Collect from the data below each line with "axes".

━━━━━━━━━━━━━━━━━━━━━━━━━━━━━━

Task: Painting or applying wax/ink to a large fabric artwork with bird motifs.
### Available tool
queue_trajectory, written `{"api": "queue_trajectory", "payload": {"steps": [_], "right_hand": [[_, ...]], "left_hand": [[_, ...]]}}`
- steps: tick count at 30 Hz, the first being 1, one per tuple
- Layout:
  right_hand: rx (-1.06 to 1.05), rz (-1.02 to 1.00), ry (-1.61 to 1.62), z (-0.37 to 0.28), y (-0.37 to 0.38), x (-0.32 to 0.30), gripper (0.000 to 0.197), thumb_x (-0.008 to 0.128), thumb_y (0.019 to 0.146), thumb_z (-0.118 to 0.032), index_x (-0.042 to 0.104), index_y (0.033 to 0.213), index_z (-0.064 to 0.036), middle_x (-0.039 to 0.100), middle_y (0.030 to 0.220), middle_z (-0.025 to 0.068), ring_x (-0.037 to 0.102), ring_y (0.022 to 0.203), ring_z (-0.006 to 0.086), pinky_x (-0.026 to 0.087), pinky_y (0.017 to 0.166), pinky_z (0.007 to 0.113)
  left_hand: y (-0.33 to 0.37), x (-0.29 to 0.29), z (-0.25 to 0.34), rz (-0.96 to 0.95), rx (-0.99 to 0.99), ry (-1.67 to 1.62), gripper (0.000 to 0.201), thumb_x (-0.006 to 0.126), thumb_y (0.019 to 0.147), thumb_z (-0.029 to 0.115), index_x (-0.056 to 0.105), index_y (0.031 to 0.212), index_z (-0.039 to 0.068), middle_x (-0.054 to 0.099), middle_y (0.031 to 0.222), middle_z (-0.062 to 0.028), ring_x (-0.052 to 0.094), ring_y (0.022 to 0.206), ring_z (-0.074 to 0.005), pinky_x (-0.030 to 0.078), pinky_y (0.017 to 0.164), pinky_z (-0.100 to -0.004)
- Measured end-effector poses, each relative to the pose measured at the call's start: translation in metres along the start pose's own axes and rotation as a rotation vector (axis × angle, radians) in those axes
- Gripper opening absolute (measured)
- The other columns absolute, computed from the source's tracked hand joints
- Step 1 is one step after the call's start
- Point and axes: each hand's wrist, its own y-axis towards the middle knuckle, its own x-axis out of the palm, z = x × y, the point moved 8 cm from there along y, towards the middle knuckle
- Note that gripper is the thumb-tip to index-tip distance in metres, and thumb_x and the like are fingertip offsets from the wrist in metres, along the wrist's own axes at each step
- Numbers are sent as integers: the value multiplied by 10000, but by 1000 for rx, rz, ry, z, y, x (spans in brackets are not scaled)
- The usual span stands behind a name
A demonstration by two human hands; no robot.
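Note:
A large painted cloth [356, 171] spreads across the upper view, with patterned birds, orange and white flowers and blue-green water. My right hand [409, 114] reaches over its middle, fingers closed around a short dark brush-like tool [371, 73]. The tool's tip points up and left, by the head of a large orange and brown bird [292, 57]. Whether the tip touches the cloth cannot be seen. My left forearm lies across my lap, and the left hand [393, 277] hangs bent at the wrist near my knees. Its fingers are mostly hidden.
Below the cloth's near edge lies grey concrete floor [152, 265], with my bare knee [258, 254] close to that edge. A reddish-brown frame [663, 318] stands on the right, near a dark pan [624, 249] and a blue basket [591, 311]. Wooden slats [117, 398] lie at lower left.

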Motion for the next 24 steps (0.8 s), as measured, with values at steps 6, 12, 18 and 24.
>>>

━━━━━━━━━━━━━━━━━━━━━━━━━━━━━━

### REPLY
- Measured end-effector poses, each relative to the pose measured at the call's start: translation in metres along the start pose's own axes and rotation as a rotation vector (axis × angle, radians) in those axes
- Point and axes: each hand's wrist, its own y-axis towards the middle knuckle, its own x-axis out of the palm, z = x × y, the point moved 8 cm from there along y, towards the middle knuckle
- Note that gripper is the thumb-tip to index-tip distance in metres, and thumb_x and the like are fingertip offsets from the wrist in metres, along the wrist's own axes at each step

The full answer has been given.